When I was sinking down beneath God’s righteous frown,
Christ laid aside His crown for my soul.
It has been a long while since I have practiced sufficiently, and I am not there yet; just four hours this week, two of them on Saturday. Much of that has been the result of non-musical events, but some (especially of late) has been plain old Resistance.
Resistance’s goal is not to wound or disable. Resistance aims to kill. Its target is the epicenter of our being: our genius, our soul, the unique and priceless gift we were put on earth to give and that no one else has but us. Resistance means business. When we fight it, we are in a war to the death. (Steven Pressfield, “The War of Art,” p. 15)
Maybe it is the three-month lapse in my work, just barely scraping by musically from Sunday to Sunday.
Maybe it is my sense that I am no longer reliable in my playing.
Maybe it is my efforts to work in a different manner, efforts still in their infancy and hindered by lack of practice.
Maybe it is the clavichord, which has been my lifeline. More days than not, my ten or fifteen minutes of improvisation after Matins on the quiet little instrument in my office has been my only time at a keyboard.
Maybe it is a turning point.
I played well today, on those four hours of practice. I played well last week, on five hours, four of them on Saturday. Good solid hymnody, good improvisations, decent playing of repertoire pieces for postludes. No falling apart from the “yips.” My practicing, such as it was, has been careful and good, interspersed with Alexander laydowns.

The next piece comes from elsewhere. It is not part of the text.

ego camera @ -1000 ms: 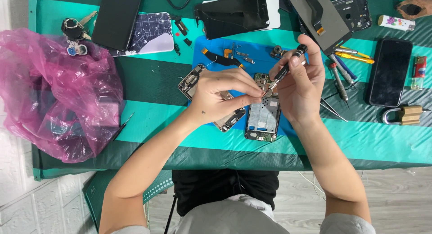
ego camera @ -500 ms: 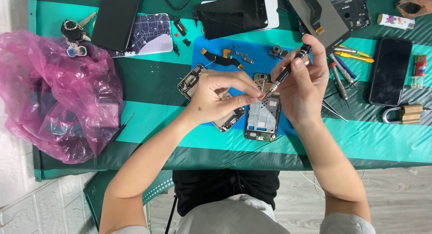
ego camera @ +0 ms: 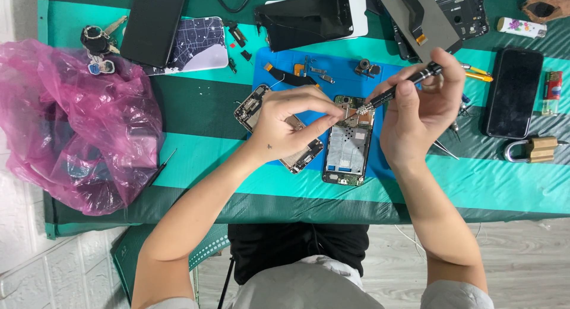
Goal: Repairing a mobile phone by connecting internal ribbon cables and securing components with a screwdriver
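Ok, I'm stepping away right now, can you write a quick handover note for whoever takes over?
Right hand: holds the thin black precision screwdriver, tip at the top of the opened phone frame.
Left hand: fingers pinched beside the tip; whether they hold a small part cannot be told.
Frame lies on the blue work mat; second stripped phone body partly under the left hand.
Done: frame opened, small parts on the mat.
Left: work at the frame's top edge.

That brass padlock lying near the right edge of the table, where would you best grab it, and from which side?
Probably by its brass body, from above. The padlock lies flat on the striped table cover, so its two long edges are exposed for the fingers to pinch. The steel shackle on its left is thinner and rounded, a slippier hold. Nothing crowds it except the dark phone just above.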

I am too close to the improvisations to discern accurately whether they are any good. They have recently been quite a ways outside of my past manner of playing, at first not so good but much better the past few weeks. It is scaring me to play them; it is frightening to play anything at all, repertoire pieces or improvisations or even hymn tunes. Not stage fright, and mostly not fear of falling apart in midstream; rather, it is fear of the unexpected directions my music seems to be leading.
And it is not just my work at the organ and piano. A few weeks ago, the youth choir sang the Byrd motet “Ave verum corpus” for the church service. It was amazing. Every one of their rehearsals this spring has been amazing, the adult rehearsals too. Again, this is not my doing.
This process of self-revision and self-correction is so common we don’t even notice. But it’s a miracle. And its implications are staggering. Who’s doing this revising anyway? What force is yanking at our sleeves? (Pressfield, p. 125)Here is today’s piano improvisation, on the shape-note tune Wondrous Love, posted on SoundCloud.
To God and to the Lamb I will sing,
To God and to the Lamb who is the great I Am,
While millions join the theme, I will sing.